I know doing all of this food frugality this puts me far outside of the mainstream.

Preparing your own food from scratch takes time, which for me gives a break from things like housework, readung, overseeing homework, etc.
It does not cut into my leisure shopping time, or going to the movies, clubs/bars etc which I judge a lot of my co-workers seem to do with their liesure time. 
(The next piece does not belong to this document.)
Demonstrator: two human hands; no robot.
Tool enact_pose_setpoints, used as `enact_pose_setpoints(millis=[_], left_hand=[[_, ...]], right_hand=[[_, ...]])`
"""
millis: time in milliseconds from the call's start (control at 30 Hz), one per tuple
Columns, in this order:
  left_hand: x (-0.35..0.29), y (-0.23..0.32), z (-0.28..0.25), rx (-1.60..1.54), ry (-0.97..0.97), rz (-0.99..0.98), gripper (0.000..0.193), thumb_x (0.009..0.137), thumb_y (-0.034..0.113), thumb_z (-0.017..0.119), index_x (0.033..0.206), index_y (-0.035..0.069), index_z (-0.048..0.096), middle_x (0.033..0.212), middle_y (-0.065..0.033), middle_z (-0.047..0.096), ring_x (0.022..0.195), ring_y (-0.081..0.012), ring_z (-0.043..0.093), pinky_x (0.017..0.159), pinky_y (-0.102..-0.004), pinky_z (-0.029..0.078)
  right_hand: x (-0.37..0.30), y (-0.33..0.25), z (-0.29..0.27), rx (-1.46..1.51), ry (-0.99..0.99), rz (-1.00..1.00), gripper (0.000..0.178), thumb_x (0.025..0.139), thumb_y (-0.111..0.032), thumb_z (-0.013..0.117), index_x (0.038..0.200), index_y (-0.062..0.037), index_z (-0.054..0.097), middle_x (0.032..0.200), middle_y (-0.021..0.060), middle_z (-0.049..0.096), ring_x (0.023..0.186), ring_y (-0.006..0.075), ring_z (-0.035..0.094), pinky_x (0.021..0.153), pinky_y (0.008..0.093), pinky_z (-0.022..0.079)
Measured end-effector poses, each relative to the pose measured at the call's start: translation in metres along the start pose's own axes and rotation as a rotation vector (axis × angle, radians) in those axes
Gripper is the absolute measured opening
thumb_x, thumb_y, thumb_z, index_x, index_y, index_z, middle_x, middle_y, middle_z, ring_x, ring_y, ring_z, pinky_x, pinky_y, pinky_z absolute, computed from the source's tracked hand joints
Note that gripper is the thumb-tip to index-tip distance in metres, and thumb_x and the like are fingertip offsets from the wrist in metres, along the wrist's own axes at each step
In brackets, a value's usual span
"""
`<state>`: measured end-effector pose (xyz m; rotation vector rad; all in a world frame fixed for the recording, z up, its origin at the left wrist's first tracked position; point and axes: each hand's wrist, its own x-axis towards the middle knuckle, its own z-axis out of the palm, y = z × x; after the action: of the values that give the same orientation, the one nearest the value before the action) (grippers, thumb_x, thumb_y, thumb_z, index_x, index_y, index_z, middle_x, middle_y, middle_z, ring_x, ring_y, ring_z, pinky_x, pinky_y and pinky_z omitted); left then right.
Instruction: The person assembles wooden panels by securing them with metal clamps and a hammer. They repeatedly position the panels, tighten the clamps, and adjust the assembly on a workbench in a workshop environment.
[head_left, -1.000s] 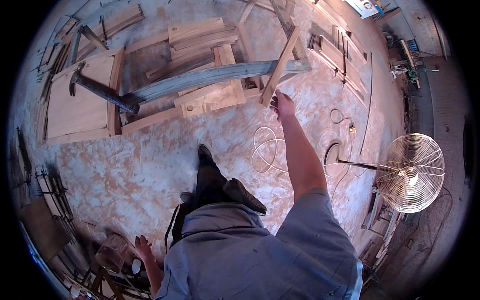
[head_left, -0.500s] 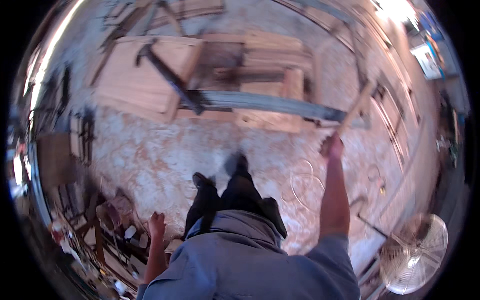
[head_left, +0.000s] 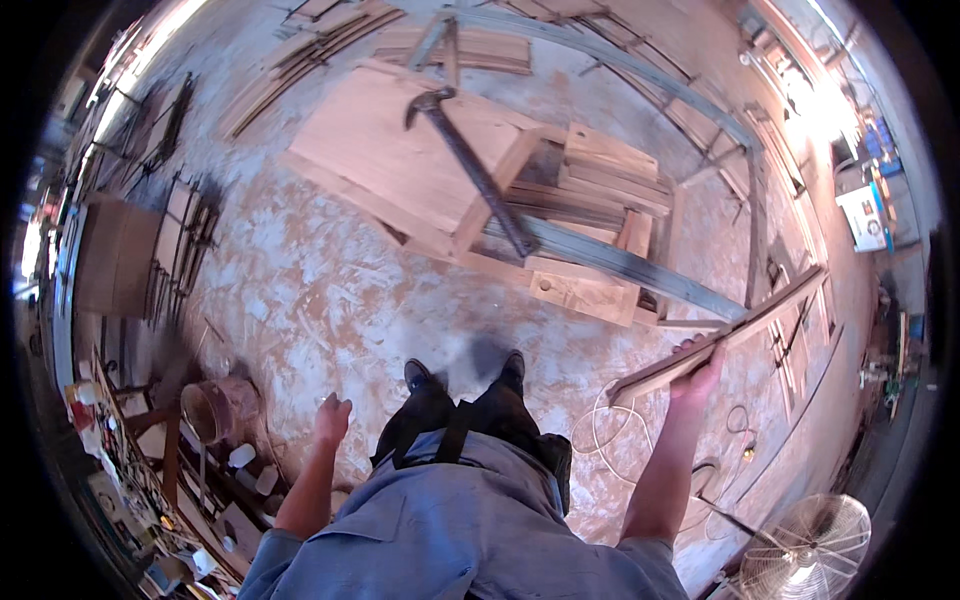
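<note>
My right hand (head_left: 702, 370) grips a long narrow wooden strip (head_left: 765, 312) near its middle. The strip slants, its near end low on the left and its far end up on the right, beside the end of a grey metal bar (head_left: 640, 272). At my left side, my left hand (head_left: 333, 416) is held low with curled fingers, and nothing shows in it. A dark claw hammer (head_left: 468, 165) lies ahead, its head over a wide pale wooden panel (head_left: 390, 150) and its handle end over the metal bar.
Smaller wooden blocks (head_left: 610, 160) sit right of the panel. A cable (head_left: 600, 440) loops on the floor near my right arm. A wire-caged fan (head_left: 808, 550) stands at lower right. A bucket (head_left: 205, 410) and cluttered shelf lie left; wood pieces (head_left: 180, 240) stand farther off.
The wooden strip has swung from pointing away to lying slantwise across my right hand. My view has turned, so the panel and hammer appear farther right. My left hand stays low at my side.
</note>
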<state>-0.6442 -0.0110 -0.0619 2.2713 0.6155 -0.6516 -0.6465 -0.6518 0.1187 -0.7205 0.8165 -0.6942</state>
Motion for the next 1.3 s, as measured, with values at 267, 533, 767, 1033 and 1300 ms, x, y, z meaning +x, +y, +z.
enact_pose_setpoints(millis=[267, 533, 767, 1033, 1300], left_hand=[[0.026, -0.114, -0.069, -0.007, 0.184, -0.173, 0.048, 0.079, 0.035, 0.053, 0.102, -0.007, 0.058, 0.090, -0.0281, 0.063, 0.090, -0.0441, 0.059, 0.079, -0.0471, 0.046], [0.017, -0.188, -0.081, -0.174, 0.186, -0.342, 0.040, 0.076, 0.031, 0.058, 0.088, -0.006, 0.060, 0.076, -0.0249, 0.063, 0.074, -0.0355, 0.062, 0.068, -0.0425, 0.047], [0.026, -0.195, -0.080, -0.503, 0.139, -0.363, 0.025, 0.080, 0.026, 0.057, 0.076, 0.002, 0.053, 0.057, -0.0028, 0.048, 0.049, -0.0139, 0.047, 0.047, -0.0302, 0.042], [0.025, -0.182, -0.102, -0.600, 0.190, -0.407, 0.025, 0.083, 0.024, 0.058, 0.091, -0.001, 0.056, 0.060, -0.0008, 0.047, 0.051, -0.0099, 0.044, 0.047, -0.0286, 0.045], [0.055, -0.288, -0.081, -0.184, 0.196, -0.407, 0.054, 0.080, 0.041, 0.055, 0.111, -0.004, 0.058, 0.099, -0.0275, 0.064, 0.096, -0.0371, 0.062, 0.086, -0.0438, 0.046]], right_hand=[[-0.029, 0.058, 0.056, -0.141, 0.034, -0.103, 0.036, 0.096, -0.047, 0.044, 0.090, -0.0119, 0.050, 0.072, 0.0011, 0.050, 0.064, 0.0159, 0.050, 0.056, 0.0297, 0.044], [-0.096, 0.056, 0.187, -0.188, -0.087, -0.376, 0.041, 0.097, -0.042, 0.042, 0.106, -0.0028, 0.049, 0.091, 0.0109, 0.057, 0.082, 0.0226, 0.056, 0.077, 0.0368, 0.048], [-0.120, 0.119, 0.249, -0.096, -0.459, -0.012, 0.039, 0.095, -0.028, 0.049, 0.122, 0.0006, 0.049, 0.118, 0.0127, 0.058, 0.112, 0.0278, 0.054, 0.102, 0.0450, 0.039], [-0.140, 0.177, 0.268, -0.011, -0.411, 0.098, 0.032, 0.094, -0.029, 0.054, 0.121, -0.0131, 0.049, 0.115, 0.0061, 0.060, 0.108, 0.0202, 0.055, 0.091, 0.0389, 0.045], [-0.151, 0.197, 0.261, -0.162, -0.655, 0.065, 0.042, 0.094, -0.032, 0.050, 0.127, -0.0060, 0.051, 0.123, 0.0114, 0.054, 0.112, 0.0290, 0.052, 0.100, 0.0482, 0.040]])
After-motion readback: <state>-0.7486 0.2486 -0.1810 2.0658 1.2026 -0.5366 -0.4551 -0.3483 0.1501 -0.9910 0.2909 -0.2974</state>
The money saved has allowed us to pay off our mortgage years ahead of our peers and build investments with a goal of pulling the pin on the rat race years earlier than they are likely able to dream of.


----------



## andrewf

I'm all for being sensible in spending habits, but I have to wonder whether the law of diminishing returns applies well before you start baking bread to save money (better quality bread is a different issue).

Saving thousands on MERs every year by using low cost funds? Absolutely.
Saving hundreds by spending a few hours shopping around for insurance? Good ROI.
Spending hours and hours gathering coupons, driving to multiple stores and price matching to save $10/wk? You lost me... I can't get excited about saving 50 cents on peanut butter.


----------



## brad

I agree with andrewf. Added up over a year you can save hundreds of dollars this way, but it's not high on the "bang for your [saved] buck" list. It doesn't meant they're not worth pursuing; every dollar helps, but you do have to look at the investment of time and effort to see whether it's worth it to you.

For me it boils down to the jobs I want my dollars to do. If there's something I'd really rather spend or save my money on than food, then it makes sense for me to spend as little as possible on food so I can free up those dollars to do something else. I make my own bread, but it's because it's so easy (7 minutes of my attention) and the results are better than what I get from my local artisanal bakery, not because it's cheaper. Other than that, saving money on food is not a big priority for me.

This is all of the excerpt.